**Brief:** Look below for the line containing "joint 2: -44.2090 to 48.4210"; from there through the line containing "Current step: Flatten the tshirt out", both lines included, please set down each line exactly and nothing else.

---- Data

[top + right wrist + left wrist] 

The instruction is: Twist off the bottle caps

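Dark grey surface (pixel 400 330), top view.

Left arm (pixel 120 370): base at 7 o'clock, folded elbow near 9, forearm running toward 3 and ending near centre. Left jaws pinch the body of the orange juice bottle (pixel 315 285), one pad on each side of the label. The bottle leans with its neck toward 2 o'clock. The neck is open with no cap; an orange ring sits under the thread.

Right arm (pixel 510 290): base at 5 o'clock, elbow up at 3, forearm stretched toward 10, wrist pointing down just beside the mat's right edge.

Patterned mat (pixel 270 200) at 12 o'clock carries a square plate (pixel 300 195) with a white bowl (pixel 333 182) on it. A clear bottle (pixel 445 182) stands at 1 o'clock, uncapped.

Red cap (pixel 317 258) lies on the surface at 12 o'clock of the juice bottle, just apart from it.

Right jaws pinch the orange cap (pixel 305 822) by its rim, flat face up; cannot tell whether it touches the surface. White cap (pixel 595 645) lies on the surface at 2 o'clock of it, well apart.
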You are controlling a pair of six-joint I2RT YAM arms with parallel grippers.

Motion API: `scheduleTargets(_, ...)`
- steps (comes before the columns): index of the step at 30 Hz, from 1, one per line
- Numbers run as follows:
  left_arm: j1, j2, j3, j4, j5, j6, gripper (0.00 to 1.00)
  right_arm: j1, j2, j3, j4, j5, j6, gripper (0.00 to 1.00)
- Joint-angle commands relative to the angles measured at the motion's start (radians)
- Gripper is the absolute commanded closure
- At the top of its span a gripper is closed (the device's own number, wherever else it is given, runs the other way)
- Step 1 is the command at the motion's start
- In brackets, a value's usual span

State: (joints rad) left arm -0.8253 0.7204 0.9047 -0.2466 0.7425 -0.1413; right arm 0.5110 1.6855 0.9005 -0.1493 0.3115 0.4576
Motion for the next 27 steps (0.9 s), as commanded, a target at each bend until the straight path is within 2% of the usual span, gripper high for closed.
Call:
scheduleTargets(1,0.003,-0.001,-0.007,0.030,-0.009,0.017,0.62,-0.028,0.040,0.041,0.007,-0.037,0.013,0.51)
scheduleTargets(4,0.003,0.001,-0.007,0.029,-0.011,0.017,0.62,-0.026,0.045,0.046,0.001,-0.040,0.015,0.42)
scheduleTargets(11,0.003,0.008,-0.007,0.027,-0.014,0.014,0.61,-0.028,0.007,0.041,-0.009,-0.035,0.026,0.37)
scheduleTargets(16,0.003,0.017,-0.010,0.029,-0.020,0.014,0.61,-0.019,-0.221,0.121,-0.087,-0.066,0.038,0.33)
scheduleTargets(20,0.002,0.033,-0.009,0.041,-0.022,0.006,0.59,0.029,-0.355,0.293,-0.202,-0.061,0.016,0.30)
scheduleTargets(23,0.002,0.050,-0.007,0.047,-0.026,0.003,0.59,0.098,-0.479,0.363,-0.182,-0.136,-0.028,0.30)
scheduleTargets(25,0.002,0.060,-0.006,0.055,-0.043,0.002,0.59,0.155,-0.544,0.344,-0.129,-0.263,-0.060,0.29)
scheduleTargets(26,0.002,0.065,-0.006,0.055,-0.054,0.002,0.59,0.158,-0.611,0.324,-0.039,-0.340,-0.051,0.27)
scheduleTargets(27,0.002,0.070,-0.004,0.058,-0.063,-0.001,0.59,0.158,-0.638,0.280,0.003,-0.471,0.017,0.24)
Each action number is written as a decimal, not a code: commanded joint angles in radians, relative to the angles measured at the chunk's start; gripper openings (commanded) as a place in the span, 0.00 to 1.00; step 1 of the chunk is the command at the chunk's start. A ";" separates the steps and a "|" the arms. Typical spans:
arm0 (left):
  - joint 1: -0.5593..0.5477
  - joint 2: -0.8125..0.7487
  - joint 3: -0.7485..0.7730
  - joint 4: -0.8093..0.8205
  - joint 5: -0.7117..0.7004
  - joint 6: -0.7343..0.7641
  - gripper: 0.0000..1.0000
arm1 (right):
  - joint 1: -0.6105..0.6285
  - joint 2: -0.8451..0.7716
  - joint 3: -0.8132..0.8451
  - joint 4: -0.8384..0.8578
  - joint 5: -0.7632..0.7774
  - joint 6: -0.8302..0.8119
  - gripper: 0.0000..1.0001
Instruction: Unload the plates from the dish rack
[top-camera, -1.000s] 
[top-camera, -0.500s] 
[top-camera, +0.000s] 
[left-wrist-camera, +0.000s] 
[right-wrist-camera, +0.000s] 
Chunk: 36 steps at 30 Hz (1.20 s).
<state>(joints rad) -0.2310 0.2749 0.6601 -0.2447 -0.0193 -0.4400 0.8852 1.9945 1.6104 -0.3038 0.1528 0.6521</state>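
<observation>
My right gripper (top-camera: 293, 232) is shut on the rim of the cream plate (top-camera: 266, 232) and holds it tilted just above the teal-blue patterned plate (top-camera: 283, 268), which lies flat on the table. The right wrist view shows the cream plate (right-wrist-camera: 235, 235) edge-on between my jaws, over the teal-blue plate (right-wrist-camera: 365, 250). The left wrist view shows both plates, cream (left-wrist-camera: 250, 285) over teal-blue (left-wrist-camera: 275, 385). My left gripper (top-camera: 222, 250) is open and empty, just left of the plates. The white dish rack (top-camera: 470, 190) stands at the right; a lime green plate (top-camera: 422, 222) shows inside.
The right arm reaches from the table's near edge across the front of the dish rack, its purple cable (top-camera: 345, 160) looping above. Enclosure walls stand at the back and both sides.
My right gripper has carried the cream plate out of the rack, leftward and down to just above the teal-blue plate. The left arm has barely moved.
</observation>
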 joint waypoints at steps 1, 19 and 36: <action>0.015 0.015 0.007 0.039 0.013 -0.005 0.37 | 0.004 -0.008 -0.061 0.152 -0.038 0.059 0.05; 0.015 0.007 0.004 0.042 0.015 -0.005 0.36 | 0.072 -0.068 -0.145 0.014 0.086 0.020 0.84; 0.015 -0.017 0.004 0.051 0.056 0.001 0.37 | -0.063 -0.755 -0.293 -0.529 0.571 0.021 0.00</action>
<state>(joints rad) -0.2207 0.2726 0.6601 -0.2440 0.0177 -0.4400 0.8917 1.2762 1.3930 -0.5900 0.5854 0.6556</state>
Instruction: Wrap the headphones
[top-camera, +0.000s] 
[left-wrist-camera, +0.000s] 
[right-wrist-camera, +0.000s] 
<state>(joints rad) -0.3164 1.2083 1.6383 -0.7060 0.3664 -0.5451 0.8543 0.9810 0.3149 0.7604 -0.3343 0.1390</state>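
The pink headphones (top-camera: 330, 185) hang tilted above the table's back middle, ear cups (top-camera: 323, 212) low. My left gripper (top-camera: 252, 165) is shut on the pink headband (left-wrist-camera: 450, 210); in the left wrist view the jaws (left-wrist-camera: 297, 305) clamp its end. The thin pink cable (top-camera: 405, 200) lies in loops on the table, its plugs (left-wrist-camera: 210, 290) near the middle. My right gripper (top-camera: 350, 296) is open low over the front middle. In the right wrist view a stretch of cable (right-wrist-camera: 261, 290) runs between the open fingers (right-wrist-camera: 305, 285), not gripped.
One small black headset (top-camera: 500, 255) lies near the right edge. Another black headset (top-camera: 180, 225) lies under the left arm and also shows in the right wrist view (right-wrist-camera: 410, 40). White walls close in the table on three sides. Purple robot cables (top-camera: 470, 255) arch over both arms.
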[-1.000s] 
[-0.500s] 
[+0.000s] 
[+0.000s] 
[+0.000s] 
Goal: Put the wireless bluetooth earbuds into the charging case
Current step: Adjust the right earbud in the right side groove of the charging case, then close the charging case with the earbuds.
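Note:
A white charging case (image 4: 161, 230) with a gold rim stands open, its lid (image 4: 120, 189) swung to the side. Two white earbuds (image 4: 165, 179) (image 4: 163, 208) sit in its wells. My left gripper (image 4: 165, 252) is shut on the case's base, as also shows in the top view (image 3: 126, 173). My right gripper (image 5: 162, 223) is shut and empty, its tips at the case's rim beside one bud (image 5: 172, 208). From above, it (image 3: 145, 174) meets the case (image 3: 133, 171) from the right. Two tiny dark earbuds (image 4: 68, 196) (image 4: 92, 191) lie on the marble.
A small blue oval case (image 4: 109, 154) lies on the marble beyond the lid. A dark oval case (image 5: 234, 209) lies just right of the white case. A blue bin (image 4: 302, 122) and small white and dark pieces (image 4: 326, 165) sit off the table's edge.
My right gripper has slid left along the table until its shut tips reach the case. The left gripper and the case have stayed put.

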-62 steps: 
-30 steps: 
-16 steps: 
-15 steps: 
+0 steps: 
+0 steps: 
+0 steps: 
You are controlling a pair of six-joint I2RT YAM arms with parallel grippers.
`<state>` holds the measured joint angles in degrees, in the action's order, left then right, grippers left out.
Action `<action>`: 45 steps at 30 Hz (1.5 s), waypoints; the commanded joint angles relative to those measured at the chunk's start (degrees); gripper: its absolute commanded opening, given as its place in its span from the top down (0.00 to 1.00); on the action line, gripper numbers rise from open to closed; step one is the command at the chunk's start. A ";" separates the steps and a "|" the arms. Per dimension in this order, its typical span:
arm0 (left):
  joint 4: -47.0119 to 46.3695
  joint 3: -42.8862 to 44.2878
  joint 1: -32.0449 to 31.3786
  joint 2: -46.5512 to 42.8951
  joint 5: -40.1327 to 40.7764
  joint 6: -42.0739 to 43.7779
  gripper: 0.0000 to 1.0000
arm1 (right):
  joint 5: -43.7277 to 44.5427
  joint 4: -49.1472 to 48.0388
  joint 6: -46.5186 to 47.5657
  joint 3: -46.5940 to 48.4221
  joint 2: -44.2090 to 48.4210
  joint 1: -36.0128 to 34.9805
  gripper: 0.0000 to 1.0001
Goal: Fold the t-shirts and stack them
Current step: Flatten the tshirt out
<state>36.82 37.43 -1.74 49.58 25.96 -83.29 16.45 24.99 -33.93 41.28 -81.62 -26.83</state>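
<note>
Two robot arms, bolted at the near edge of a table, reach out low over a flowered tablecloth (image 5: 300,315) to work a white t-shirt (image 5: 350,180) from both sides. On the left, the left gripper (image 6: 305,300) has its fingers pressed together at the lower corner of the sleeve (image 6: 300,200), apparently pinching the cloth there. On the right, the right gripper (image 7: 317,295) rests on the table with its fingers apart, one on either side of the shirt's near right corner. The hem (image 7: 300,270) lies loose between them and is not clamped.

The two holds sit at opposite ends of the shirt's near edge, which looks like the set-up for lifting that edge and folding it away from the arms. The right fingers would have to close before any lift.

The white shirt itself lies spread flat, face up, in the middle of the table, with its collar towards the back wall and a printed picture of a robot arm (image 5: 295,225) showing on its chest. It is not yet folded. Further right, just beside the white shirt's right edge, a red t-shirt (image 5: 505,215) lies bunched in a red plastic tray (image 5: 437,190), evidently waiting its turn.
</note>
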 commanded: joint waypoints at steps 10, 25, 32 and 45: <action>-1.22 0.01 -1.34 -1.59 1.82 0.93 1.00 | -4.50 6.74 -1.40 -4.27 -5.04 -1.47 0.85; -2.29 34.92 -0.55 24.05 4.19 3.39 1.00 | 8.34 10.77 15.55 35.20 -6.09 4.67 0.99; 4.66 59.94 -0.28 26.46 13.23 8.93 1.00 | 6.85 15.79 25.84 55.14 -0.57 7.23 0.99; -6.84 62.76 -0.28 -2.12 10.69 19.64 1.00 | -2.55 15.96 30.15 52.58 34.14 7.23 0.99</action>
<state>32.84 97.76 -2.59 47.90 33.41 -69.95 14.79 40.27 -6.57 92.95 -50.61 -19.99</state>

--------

**Task solution:**
  joint 2: -44.2090 to 48.4210
  joint 1: -36.0128 to 34.9805
  gripper: 0.0000 to 1.0001
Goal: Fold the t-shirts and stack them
Current step: Flatten the tshirt out

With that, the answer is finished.